:: YOUR INSTRUCTIONS ::
Beginning with the line that holds "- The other" and finishing with the line that holds "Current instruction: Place", repeat the listing exactly, leaving every picture out.
RECORDED INFORMATION Start Marker
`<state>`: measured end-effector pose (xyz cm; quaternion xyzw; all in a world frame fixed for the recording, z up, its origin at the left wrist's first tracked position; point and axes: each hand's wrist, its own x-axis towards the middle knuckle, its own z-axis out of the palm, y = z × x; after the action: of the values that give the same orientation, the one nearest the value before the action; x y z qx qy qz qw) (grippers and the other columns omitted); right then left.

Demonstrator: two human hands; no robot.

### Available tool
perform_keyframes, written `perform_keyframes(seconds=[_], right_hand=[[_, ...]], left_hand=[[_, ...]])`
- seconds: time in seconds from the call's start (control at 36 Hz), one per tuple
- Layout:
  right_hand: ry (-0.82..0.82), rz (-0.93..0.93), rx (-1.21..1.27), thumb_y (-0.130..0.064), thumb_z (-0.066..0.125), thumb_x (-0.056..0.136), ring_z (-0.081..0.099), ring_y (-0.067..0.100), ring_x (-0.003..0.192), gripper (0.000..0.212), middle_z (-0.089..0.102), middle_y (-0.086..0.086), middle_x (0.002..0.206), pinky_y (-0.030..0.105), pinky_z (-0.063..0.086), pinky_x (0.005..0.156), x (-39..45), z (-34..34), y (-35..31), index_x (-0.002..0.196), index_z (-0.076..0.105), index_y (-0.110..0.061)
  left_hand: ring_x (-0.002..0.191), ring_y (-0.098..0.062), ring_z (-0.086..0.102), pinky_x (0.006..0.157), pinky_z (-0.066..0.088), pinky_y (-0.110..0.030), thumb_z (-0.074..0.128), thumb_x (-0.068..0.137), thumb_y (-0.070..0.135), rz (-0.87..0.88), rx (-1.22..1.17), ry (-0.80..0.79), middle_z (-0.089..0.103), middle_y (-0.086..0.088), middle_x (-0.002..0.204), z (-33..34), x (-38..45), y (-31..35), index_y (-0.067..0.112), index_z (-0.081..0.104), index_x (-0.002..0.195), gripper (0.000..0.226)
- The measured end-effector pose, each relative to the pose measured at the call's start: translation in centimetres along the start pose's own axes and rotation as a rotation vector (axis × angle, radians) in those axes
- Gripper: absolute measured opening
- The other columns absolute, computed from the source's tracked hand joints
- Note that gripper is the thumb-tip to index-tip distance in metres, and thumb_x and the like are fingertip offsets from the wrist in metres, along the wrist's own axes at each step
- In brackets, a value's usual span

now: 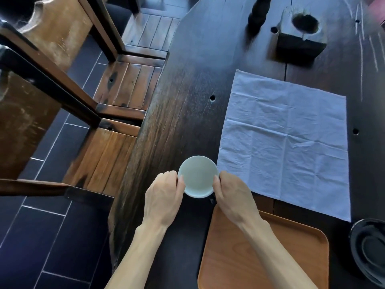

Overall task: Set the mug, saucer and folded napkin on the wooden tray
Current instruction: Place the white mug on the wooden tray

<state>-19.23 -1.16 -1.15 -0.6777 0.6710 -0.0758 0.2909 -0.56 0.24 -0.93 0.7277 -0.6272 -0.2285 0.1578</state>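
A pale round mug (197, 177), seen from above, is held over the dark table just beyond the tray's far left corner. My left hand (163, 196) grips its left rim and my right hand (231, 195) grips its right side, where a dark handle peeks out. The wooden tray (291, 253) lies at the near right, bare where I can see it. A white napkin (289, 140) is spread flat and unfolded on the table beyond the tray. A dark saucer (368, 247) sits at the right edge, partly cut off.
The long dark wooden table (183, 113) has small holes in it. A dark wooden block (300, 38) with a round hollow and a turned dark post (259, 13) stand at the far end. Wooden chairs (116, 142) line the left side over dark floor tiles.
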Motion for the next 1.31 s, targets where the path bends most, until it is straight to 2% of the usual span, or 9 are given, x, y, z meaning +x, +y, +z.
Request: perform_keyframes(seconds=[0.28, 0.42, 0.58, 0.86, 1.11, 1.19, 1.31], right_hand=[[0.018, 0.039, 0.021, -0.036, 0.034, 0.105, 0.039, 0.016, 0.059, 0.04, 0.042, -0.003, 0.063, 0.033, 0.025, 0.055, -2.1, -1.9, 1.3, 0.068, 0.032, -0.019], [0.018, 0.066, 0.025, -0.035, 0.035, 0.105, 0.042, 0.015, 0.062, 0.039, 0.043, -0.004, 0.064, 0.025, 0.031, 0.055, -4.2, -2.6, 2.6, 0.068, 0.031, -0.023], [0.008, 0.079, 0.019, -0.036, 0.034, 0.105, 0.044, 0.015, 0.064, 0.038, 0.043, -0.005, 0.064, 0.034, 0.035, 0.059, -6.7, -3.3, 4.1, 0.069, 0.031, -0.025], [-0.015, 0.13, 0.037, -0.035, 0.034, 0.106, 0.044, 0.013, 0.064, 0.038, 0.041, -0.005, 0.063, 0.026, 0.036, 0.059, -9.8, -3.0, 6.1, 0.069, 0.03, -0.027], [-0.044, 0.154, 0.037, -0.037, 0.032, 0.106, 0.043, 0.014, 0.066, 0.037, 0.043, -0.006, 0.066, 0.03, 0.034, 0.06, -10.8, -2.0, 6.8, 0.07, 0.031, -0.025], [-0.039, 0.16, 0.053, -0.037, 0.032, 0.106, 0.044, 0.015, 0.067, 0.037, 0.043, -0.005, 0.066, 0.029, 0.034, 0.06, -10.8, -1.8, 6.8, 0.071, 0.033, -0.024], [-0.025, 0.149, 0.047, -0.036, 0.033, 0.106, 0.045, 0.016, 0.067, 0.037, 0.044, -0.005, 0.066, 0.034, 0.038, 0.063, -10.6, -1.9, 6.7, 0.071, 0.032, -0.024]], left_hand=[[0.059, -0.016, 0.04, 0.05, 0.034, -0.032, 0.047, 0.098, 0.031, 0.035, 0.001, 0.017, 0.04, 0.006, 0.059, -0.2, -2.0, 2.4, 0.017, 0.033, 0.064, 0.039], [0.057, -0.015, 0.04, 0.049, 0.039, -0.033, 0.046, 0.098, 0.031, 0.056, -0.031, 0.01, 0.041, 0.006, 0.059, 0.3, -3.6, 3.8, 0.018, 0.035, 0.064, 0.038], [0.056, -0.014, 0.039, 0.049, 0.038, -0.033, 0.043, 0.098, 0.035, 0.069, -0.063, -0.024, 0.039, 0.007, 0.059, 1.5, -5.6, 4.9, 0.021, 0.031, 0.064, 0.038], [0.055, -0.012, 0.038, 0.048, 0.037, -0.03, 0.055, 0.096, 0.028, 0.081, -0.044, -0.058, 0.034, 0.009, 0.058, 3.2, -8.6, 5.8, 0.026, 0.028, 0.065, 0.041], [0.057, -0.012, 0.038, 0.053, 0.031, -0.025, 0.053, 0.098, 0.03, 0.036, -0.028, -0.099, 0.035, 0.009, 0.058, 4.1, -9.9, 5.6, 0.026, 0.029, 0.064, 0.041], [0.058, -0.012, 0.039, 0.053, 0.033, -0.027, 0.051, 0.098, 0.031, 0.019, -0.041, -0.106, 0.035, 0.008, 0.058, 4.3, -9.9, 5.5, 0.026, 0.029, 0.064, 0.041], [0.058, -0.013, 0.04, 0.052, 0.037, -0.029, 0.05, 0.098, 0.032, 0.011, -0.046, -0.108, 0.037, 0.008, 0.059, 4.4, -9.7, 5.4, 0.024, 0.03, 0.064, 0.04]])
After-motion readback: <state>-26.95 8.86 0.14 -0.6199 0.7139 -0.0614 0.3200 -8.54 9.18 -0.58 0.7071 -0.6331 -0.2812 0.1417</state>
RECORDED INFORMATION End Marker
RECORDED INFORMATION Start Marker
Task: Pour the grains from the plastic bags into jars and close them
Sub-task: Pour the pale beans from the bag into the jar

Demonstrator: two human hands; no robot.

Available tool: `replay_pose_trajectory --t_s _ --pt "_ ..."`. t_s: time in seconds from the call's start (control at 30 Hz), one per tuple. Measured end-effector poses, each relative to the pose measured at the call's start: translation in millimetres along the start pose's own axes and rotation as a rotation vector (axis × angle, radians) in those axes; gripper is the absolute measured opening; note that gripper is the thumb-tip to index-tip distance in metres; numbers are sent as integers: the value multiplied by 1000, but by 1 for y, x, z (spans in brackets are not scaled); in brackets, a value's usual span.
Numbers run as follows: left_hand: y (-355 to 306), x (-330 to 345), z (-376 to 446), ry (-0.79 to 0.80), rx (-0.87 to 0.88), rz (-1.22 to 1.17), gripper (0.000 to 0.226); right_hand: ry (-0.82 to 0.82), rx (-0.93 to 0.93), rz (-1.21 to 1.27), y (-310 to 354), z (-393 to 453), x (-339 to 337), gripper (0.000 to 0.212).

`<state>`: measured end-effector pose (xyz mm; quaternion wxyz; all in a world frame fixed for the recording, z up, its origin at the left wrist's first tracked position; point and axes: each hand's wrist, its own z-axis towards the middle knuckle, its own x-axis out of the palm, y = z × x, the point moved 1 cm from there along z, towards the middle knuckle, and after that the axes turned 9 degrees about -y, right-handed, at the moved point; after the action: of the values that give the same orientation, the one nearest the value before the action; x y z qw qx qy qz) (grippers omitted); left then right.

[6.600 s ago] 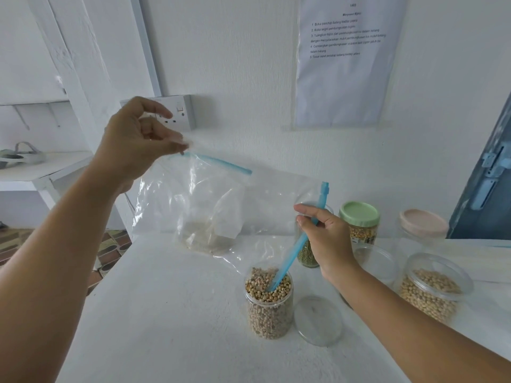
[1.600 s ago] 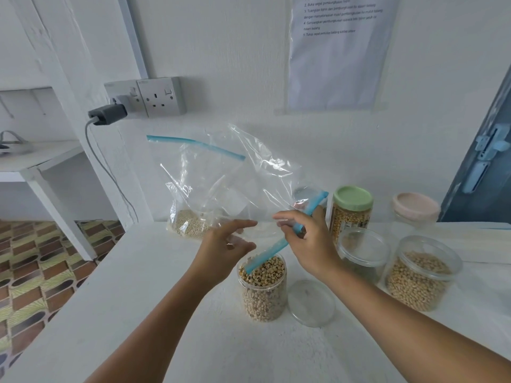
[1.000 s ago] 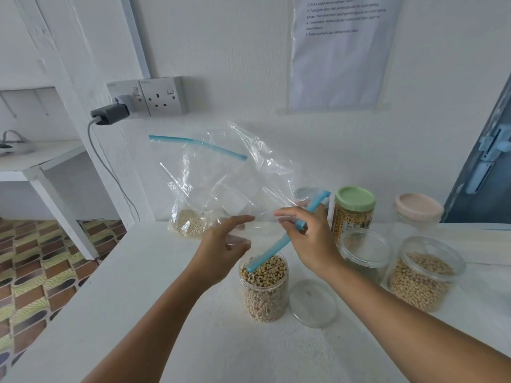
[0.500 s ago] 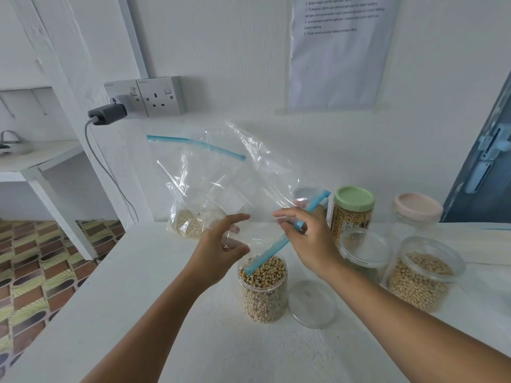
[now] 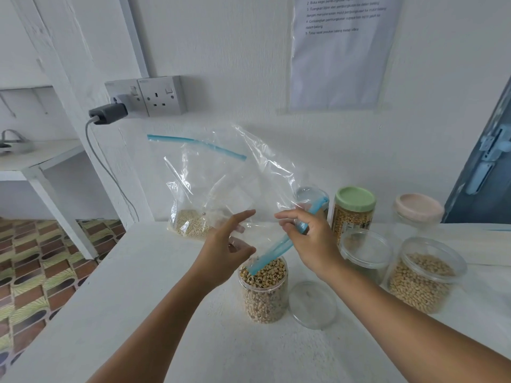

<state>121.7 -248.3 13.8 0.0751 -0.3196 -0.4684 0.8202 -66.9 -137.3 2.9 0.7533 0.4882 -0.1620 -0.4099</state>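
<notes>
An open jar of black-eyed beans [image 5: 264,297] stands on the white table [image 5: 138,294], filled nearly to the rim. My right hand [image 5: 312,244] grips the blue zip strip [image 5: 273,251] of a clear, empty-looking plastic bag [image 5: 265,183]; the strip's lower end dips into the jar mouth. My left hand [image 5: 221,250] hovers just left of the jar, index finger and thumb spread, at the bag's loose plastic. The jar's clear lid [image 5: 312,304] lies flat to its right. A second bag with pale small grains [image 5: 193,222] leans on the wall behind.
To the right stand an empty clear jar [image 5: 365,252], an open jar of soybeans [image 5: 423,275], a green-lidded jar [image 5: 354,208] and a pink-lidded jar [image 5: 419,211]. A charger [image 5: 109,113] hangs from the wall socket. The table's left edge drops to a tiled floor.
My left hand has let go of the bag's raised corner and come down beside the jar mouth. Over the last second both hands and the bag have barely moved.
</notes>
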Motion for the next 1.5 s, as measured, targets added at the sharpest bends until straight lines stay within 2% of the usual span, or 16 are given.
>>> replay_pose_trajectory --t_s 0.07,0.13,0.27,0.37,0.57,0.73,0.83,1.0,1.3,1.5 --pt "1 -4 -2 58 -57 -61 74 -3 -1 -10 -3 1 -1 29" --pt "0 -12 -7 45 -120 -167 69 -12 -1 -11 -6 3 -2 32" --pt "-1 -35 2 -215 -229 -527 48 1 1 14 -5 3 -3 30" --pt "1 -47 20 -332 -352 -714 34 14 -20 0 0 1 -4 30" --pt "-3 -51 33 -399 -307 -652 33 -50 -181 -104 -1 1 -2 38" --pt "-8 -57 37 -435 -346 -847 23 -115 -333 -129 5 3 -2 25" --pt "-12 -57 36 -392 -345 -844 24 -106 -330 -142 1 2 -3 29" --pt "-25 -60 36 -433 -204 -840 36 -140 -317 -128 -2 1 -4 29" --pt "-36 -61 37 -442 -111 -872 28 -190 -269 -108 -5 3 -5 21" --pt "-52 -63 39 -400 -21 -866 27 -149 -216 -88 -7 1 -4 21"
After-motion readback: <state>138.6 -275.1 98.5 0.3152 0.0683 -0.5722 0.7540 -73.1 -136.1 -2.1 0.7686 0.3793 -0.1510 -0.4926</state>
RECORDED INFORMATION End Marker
:: PROBLEM SOLUTION ::
- The other columns absolute, computed from the source's tracked hand joints
- Note that gripper is the thumb-tip to index-tip distance in metres, and thumb_x and the like are fingertip offsets from the wrist in metres, along the wrist's own axes at each step
- In brackets, a value's usual span

now: 

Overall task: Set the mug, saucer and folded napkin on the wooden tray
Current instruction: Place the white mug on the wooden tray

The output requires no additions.